UNITED STATES DISTRICT COURT FOR THE SOUTHERN DISTRICT OF OHIO EASTERN DIVISION
Oct 5, 2020
CASE NO. 2:20-CV-01295 (S.D. Ohio Oct. 5, 2020)

Opinion

CASE NO. 2:20-CV-01295

10-05-2020

DYLAN M. BROWN, Petitioner, v. WARDEN, NOBLE CORRECTIONAL INSTITUTION, Respondent.


JUDGE SARAH D. MORRISON
REPORT AND RECOMMENDATION

Petitioner, a state prisoner, brings this petition for a writ of habeas corpus pursuant to 28 U.S.C. § 2254. This matter is before the Court on the petition, Respondent's Motion to Dismiss, Petitioner's Reply, and the exhibits of the parties. For the reasons that follow, it is RECOMMENDED that the Motion to Dismiss (ECF No. 11) be GRANTED and that this action be DISMISSED.

I. BACKGROUND

Petitioner challenges his convictions pursuant to his guilty plea in the Franklin County Court of Common Pleas on eight counts of robbery. The Ohio Tenth District Court of Appeals summarized the facts and procedural history of the case as follows:

{¶ 2} Brown was indicted on June 23, 2016, on 16 counts of robbery, 6 counts of aggravated robbery, and 1 count of having a weapon under disability, relating to multiple robberies committed earlier that month. Brown initially entered a plea of not guilty and was provided with appointed counsel. On December 6, 2016, Brown entered guilty pleas on 8 counts of robbery; the plea agreement included a joint recommendation of 16 years' incarceration and the prosecution requested a nolle prosequi on the other counts in the indictment. The same day, the trial court conducted a sentencing hearing and imposed a sentence of 2 years on each count to which Brown pled guilty, to be served consecutively to each other, for a total sentence of 16 years' imprisonment.
{¶ 3} On November 16, 2017, Brown filed a pro se motion to withdraw his guilty plea, asserting he was not competent to enter a guilty plea at the time of the plea hearing and that he received ineffective assistance of counsel because his counsel did not assert an insanity defense or seek a competency hearing.

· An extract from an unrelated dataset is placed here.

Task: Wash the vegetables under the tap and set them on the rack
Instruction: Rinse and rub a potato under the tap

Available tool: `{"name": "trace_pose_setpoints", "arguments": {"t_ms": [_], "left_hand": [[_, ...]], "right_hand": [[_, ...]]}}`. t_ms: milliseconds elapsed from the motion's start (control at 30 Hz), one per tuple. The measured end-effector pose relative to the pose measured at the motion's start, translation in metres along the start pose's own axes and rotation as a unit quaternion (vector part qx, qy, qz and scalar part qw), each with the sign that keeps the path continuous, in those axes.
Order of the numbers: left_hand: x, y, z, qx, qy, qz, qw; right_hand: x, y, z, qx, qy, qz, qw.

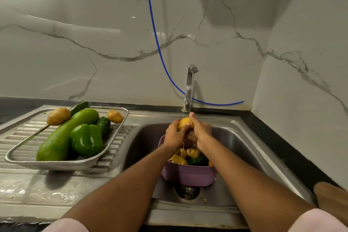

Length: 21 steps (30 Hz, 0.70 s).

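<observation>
Under the steel tap (190, 88), you are cupping a round yellow potato (185, 123) between your left hand (174, 135) and right hand (202, 130), fingers curled around it. You are holding it over the purple plastic basket (188, 174), likely so runoff is falling into the sink (243, 149).

Dim greenish indoor light, glare streaks on glossy wall (75, 24), wide-angle edge bending

Left hand (174, 134) and right hand (201, 130) gripping potato (185, 123) under tap (190, 88), purple basket (188, 174) below in sink (244, 149)
</observation>
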<state>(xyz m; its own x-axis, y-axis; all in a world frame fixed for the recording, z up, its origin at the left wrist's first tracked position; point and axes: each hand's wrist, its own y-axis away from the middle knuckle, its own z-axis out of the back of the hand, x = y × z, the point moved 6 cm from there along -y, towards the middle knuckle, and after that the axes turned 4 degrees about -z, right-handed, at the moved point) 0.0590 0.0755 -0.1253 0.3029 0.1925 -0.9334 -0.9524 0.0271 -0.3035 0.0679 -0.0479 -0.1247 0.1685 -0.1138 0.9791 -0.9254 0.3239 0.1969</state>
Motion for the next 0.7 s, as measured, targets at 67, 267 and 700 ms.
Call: {"name": "trace_pose_setpoints", "arguments": {"t_ms": [67, 267, 700], "left_hand": [[0.001, -0.001, 0.000, 0.028, 0.003, -0.008, 1.000], [-0.006, -0.003, -0.006, 0.087, 0.141, 0.047, 0.985], [0.019, -0.010, -0.014, -0.087, 0.164, 0.117, 0.976]], "right_hand": [[0.005, -0.005, 0.011, 0.007, 0.018, 0.025, 0.999], [-0.016, -0.024, 0.027, 0.053, -0.034, -0.048, 0.997], [-0.019, -0.029, 0.027, 0.047, 0.008, -0.033, 0.998]]}}
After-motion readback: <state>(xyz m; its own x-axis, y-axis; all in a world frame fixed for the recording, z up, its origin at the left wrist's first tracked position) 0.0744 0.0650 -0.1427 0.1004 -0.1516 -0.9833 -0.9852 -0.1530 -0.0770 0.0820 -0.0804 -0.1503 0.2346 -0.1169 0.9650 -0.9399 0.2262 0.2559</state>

Plaintiff-appellee, State of Ohio, filed a memorandum in opposition to Brown's motion to withdraw the guilty plea. The trial court denied Brown's motion, concluding he failed to establish that a manifest injustice occurred when the court accepted his guilty plea. The court found that although Brown claimed he was denied medical assistance while in the county jail and suffered from ongoing mental health issues that prevented him from entering a knowing, voluntary, and intelligent plea, he failed to provide any evidence or affidavit to support these claims. The court also found Brown failed to establish he received ineffective assistance of counsel because there was no evidence of behavior that would have warranted a competency hearing; therefore, the court concluded his counsel did not perform deficiently by failing to request a competency hearing or mental evaluation.

Assignments of Error

{¶ 4} Brown appeals and assigns the following two assignments of error:

[I.] The Trial Court abused its discretion in denying Appellant's Motion to Withdraw Guilty Plea in violation of Appellant's rights under Ohio Criminal Rule 32.1 and the United States and Ohio Constitutions.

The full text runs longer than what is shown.